Cupp, R-Lima, said all he really wanted to do was work as a representative on public policy, especially redesigning Ohio’s school funding system. The House had been rocked when his predecessor, Larry Householder, was arrested in a bribery scandal surrounding House Bill 6, which aided Ohio’s nuclear power plants. People distrusted the people leading the legislative branch of the government. Things seemed impossibly broken.

“You mean putting Humpty Dumpty back together?” the 72-year-old Cupp said dryly during a visit to The Lima News last week. “I think you lead responsibly. You try to do things the right way.”

That might be the best way to look back at Cupp’s long tenure in politics, where he’s been elected to or running for a position every year since 1980, when he unseated an incumbent for Allen County commissioner. He went on to serve four terms in the Ohio Senate from 1985 to 2000, back before term limits stopped you at two terms. He served as an appellate judge on the 3rd District Court of Appeals. He won statewide election in 2006 as a Supreme Court justice before losing in 2013 to William O’Neill. He then returned to the state legislature as Allen County’s representative for the past four two-year terms.
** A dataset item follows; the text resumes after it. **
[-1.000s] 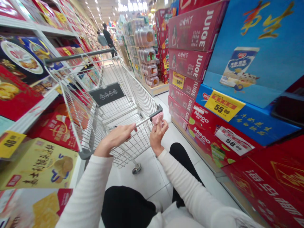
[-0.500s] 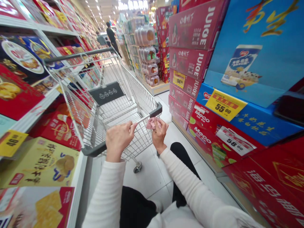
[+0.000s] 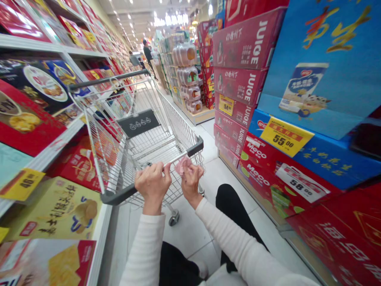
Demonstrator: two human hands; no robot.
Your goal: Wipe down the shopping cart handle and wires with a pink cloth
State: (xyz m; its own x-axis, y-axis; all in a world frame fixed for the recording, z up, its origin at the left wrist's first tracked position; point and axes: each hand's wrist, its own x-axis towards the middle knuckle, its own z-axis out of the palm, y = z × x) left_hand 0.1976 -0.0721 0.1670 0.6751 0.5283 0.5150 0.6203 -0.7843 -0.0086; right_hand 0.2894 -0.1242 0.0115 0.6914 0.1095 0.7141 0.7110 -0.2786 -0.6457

He gained a reputation as a reasonable man who could truly “work across the aisle on topics that matter,” state Rep. Jessica Miranda, a Democrat from Hamilton County, said during the Dec. 15 session of the House. She described Cupp with the words integrity, honesty, humility and wisdom.

“You don’t have to agree with someone all of the time or even some of the time to respect them,” Miranda said. “That’s Speaker Cupp: Always listens, always is kind, always cares.”

Speaker Cupp’s farewell speech

Cupp’s rise to the top of the Ohio House coincided with the rise of another Allen County Republican, Senate President Matt Huffman, R-Lima. Huffman was effusive in his praise of the mild-mannered Cupp, a fellow lawyer by trade, who he called a statesman and a genuine person.

“Here’s a guy who’s from the same town, who’s in the same profession, who you’ve known for 35 years and, on top of that, he was in the Ohio Senate for so many years,” Huffman said. “He was a Supreme Court justice, local county office, a judge… I mean, if I had to write on a piece of paper, here’s the best guy for the Speaker of the House, it would have all those attributes.”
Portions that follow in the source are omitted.